=== What you are asked to do ===
In the entries below, identify every line with the string "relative" and copy it.

Top of Exercise materials

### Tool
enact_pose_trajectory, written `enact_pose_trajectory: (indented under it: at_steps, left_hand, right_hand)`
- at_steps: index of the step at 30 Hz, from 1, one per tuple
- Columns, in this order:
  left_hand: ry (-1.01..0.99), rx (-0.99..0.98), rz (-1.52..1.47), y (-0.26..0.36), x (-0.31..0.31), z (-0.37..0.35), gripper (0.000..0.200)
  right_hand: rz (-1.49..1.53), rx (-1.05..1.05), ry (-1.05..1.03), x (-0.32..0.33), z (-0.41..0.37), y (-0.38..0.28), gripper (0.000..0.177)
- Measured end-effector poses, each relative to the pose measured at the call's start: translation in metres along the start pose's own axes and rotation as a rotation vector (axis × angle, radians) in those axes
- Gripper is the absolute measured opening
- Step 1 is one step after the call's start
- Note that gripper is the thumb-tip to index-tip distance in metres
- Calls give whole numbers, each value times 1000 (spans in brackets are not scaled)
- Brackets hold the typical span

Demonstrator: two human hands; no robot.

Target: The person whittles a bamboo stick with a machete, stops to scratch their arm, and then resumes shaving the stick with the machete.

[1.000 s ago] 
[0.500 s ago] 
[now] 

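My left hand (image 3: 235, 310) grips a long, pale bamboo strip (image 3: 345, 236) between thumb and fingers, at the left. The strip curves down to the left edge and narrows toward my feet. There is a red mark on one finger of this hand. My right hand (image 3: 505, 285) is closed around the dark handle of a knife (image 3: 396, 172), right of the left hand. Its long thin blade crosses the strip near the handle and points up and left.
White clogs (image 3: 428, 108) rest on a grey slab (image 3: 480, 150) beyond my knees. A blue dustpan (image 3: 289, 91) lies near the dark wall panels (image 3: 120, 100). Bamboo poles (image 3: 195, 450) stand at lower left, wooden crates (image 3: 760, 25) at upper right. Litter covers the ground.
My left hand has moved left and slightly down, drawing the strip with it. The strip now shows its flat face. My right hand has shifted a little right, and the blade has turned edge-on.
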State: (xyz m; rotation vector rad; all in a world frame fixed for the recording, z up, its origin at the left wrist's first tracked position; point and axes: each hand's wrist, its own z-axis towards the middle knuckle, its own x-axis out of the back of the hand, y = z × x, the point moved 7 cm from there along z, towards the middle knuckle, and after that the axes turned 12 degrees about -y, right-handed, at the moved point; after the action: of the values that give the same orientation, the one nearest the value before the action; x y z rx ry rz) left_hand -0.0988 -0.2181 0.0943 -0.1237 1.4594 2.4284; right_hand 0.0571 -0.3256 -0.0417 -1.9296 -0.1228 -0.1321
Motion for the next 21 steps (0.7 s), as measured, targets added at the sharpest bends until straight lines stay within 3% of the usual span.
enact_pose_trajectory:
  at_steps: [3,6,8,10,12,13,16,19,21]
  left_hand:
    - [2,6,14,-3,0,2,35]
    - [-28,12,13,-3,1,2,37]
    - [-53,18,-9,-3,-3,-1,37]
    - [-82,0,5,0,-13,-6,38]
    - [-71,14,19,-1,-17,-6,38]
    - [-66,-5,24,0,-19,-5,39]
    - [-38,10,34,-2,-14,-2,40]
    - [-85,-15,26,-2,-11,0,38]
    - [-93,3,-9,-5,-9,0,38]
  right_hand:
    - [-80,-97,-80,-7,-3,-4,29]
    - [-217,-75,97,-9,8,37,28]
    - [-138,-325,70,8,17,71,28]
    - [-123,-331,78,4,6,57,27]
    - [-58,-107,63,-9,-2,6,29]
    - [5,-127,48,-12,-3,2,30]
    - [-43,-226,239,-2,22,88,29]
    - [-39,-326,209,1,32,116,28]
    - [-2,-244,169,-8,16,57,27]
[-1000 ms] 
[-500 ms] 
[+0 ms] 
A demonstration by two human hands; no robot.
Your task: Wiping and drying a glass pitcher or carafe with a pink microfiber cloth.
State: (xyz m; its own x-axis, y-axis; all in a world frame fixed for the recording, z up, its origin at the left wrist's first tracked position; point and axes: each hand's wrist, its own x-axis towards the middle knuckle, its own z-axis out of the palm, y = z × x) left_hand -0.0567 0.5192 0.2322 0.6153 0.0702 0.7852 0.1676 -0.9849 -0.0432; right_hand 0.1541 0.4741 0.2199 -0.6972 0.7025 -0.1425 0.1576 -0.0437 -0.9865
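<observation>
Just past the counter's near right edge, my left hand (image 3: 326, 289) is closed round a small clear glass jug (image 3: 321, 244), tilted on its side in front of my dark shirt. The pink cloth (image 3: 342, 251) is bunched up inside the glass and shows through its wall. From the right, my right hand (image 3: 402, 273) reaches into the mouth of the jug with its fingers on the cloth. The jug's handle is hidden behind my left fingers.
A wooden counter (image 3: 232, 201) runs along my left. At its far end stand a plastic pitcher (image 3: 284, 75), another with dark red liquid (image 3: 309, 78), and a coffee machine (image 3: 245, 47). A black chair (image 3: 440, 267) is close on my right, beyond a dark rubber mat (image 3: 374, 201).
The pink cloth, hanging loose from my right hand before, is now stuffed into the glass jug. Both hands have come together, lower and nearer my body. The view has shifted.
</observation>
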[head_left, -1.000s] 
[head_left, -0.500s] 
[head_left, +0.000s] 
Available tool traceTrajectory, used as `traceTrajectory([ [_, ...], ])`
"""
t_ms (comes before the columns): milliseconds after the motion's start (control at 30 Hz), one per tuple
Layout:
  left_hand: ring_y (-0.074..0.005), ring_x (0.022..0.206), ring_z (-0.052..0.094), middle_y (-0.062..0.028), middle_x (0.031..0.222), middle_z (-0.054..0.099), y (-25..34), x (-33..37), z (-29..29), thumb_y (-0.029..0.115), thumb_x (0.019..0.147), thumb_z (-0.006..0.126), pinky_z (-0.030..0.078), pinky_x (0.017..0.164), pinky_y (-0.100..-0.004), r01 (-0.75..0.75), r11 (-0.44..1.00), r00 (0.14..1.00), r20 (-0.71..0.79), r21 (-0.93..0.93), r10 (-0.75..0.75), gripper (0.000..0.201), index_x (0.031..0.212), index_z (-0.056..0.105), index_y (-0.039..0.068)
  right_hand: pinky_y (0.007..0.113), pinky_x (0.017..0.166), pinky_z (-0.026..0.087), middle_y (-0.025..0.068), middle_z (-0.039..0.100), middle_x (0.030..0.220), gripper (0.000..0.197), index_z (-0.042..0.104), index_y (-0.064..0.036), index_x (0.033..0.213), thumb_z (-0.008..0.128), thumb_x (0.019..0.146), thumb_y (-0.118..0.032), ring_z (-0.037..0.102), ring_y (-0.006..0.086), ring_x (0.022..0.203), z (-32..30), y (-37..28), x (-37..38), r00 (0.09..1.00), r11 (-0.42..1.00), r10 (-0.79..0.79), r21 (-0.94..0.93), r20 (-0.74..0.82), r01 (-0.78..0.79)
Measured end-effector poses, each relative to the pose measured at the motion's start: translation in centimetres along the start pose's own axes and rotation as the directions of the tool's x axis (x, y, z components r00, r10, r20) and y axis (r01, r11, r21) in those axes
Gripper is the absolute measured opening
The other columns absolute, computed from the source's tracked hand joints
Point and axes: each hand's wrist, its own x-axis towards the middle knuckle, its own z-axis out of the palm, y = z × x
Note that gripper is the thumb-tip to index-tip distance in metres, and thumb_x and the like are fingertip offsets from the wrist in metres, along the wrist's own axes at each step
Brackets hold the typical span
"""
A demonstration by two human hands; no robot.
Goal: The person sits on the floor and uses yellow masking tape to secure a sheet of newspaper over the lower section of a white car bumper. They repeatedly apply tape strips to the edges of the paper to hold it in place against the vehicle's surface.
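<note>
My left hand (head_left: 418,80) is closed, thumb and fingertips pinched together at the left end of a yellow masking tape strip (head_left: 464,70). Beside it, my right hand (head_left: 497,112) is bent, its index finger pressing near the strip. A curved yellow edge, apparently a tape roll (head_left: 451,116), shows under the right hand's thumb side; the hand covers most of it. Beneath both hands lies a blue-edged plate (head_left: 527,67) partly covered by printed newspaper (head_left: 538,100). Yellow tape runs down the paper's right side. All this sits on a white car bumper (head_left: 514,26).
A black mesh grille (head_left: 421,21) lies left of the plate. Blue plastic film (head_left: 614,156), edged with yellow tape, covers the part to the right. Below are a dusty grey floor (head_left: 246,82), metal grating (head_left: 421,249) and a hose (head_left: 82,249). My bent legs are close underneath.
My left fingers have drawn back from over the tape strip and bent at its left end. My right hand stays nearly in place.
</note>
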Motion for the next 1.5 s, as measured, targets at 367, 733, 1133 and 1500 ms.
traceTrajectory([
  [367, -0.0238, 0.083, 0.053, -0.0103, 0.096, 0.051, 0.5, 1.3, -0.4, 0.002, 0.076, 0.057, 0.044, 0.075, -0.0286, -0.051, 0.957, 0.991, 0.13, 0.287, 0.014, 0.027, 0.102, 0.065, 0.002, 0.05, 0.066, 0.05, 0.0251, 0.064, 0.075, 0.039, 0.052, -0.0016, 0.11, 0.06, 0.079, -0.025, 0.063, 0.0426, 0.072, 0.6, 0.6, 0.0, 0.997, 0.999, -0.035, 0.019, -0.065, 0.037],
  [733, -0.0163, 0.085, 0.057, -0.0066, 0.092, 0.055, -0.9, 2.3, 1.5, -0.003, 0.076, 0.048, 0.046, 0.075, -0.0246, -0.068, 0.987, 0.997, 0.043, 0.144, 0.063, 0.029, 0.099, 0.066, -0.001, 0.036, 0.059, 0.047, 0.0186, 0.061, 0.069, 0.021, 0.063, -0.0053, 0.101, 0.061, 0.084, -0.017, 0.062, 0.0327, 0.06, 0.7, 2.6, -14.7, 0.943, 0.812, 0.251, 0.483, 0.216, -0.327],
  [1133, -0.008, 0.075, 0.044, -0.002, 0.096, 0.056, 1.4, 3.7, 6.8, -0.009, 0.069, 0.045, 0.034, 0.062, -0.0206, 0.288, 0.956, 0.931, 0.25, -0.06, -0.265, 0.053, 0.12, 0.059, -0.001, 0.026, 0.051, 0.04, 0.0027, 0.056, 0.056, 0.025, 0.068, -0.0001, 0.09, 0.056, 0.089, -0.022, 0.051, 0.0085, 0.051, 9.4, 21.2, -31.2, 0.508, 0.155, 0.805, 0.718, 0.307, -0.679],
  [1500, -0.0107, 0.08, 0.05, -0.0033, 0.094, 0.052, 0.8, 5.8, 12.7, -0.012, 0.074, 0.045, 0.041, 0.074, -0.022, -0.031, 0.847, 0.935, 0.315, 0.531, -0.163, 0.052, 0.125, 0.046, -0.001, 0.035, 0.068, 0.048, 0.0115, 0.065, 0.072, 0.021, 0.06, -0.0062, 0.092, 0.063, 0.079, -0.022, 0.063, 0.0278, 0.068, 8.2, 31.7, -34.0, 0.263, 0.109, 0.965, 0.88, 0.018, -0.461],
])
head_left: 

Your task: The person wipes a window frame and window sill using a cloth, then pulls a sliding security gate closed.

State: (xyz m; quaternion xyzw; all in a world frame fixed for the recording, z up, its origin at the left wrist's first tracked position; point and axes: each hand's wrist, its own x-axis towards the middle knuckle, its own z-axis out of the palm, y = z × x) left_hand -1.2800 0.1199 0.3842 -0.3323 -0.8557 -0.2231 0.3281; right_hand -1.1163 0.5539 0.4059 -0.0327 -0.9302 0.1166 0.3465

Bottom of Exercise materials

=== Exercise answer ===
- Measured end-effector poses, each relative to the pose measured at the call's start: translation in metres along the start pose's own axes and rotation as a rotation vector (axis × angle, radians) in those axes
Measured end-effector poses, each relative to the pose measured at the motion's start: translation in centimetres along the start pose's own axes and rotation as the directions of the tool's x axis (x, y, z components r00, r10, r20) and y axis (r01, r11, r21) in those axes

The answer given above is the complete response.